**Activity**
The entries below are to be repeated verbatim, in full.

************

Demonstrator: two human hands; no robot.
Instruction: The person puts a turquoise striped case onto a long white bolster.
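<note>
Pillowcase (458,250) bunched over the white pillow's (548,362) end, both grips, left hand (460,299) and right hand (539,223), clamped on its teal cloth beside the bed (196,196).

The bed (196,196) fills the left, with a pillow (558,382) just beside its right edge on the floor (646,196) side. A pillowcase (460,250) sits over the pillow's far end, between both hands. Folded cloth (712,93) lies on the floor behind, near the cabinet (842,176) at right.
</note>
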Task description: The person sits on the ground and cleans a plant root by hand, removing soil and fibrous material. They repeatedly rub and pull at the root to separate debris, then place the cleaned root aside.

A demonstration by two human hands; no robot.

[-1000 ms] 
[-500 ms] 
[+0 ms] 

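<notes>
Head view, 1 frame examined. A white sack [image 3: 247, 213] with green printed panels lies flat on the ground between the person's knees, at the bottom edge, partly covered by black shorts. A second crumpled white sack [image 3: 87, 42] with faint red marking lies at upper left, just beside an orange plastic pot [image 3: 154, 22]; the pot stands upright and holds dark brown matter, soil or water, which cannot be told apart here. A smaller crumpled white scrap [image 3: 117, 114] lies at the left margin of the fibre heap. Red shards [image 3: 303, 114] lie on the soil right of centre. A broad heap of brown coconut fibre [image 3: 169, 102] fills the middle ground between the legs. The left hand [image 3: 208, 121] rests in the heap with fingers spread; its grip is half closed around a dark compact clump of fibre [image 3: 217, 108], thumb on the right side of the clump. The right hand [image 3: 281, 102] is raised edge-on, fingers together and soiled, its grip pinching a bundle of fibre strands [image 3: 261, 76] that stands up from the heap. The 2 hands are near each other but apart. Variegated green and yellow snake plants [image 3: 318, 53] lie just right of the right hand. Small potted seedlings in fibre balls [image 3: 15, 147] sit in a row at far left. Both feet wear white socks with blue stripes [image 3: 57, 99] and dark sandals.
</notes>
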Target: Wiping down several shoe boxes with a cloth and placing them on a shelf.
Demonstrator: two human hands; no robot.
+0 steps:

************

**Solution to the exercise**
Demonstrator: two human hands; no robot.
Instruction: The person puts a turquoise striped case onto a long white bolster.
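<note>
Pillowcase (458,250) bunched over the white pillow's (548,362) end, both grips, left hand (460,299) and right hand (539,223), clamped on its teal cloth beside the bed (196,196).

The bed (196,196) fills the left, with a pillow (558,382) just beside its right edge on the floor (646,196) side. A pillowcase (460,250) sits over the pillow's far end, between both hands. Folded cloth (712,93) lies on the floor behind, near the cabinet (842,176) at right.
</note>
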Task description: The person sits on the ground and cleans a plant root by hand, removing soil and fibrous material. They repeatedly rub and pull at the root to separate debris, then place the cleaned root aside.

A demonstration by two human hands; no robot.

[-1000 ms] 
[-500 ms] 
[+0 ms] 

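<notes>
Head view, 1 frame examined. A white sack [image 3: 247, 213] with green printed panels lies flat on the ground between the person's knees, at the bottom edge, partly covered by black shorts. A second crumpled white sack [image 3: 87, 42] with faint red marking lies at upper left, just beside an orange plastic pot [image 3: 154, 22]; the pot stands upright and holds dark brown matter, soil or water, which cannot be told apart here. A smaller crumpled white scrap [image 3: 117, 114] lies at the left margin of the fibre heap. Red shards [image 3: 303, 114] lie on the soil right of centre. A broad heap of brown coconut fibre [image 3: 169, 102] fills the middle ground between the legs. The left hand [image 3: 208, 121] rests in the heap with fingers spread; its grip is half closed around a dark compact clump of fibre [image 3: 217, 108], thumb on the right side of the clump. The right hand [image 3: 281, 102] is raised edge-on, fingers together and soiled, its grip pinching a bundle of fibre strands [image 3: 261, 76] that stands up from the heap. The 2 hands are near each other but apart. Variegated green and yellow snake plants [image 3: 318, 53] lie just right of the right hand. Small potted seedlings in fibre balls [image 3: 15, 147] sit in a row at far left. Both feet wear white socks with blue stripes [image 3: 57, 99] and dark sandals.
</notes>
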Target: Wiping down several shoe boxes with a cloth and placing them on a shelf.
Demonstrator: two human hands; no robot.
+0 steps:

Work on this exercise is now complete.